INPUT RECORDS
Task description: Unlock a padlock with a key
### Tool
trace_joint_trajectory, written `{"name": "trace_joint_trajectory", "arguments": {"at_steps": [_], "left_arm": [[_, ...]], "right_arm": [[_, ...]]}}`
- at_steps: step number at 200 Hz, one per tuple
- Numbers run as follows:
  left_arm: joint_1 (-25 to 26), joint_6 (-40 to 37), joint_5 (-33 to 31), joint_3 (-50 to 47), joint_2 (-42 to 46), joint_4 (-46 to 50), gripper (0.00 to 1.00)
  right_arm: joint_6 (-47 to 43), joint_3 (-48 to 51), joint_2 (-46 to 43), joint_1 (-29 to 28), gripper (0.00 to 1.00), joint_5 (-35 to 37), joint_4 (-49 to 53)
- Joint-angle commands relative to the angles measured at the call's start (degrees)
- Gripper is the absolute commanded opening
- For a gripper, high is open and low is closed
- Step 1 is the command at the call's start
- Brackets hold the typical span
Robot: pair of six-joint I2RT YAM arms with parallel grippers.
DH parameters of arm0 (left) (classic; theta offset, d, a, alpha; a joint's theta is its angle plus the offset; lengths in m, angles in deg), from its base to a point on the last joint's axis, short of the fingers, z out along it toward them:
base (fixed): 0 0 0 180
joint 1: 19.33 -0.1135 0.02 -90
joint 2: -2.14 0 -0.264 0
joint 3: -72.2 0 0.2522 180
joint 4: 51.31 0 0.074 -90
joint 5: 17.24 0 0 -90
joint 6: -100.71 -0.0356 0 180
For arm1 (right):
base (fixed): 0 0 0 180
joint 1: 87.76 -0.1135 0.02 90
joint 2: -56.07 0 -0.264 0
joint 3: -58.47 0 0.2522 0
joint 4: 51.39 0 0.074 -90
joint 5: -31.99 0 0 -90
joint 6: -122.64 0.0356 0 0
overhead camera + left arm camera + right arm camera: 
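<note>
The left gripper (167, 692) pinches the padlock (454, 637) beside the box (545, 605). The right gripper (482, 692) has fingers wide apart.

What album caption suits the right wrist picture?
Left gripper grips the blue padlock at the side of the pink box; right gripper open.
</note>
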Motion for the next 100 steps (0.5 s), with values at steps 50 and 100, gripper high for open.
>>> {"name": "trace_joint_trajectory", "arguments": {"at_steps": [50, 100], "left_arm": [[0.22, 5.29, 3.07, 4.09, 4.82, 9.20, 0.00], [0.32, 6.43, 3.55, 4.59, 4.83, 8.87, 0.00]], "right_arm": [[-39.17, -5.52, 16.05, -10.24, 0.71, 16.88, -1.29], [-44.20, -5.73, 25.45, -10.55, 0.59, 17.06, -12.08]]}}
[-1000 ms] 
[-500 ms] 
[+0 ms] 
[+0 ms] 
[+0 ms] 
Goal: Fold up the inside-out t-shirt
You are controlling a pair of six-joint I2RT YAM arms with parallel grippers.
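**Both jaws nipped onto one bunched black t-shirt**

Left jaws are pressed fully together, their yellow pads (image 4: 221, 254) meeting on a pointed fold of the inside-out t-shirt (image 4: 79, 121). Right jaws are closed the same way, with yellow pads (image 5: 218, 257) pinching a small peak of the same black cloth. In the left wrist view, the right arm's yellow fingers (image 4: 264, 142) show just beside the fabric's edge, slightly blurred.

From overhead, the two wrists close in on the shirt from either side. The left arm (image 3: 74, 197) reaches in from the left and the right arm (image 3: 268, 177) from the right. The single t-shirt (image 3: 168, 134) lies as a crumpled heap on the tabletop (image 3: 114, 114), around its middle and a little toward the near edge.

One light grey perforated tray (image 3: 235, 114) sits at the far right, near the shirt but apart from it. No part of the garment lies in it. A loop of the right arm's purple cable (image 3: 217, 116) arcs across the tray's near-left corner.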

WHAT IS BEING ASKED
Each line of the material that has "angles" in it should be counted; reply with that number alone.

PROBLEM SOLUTION
2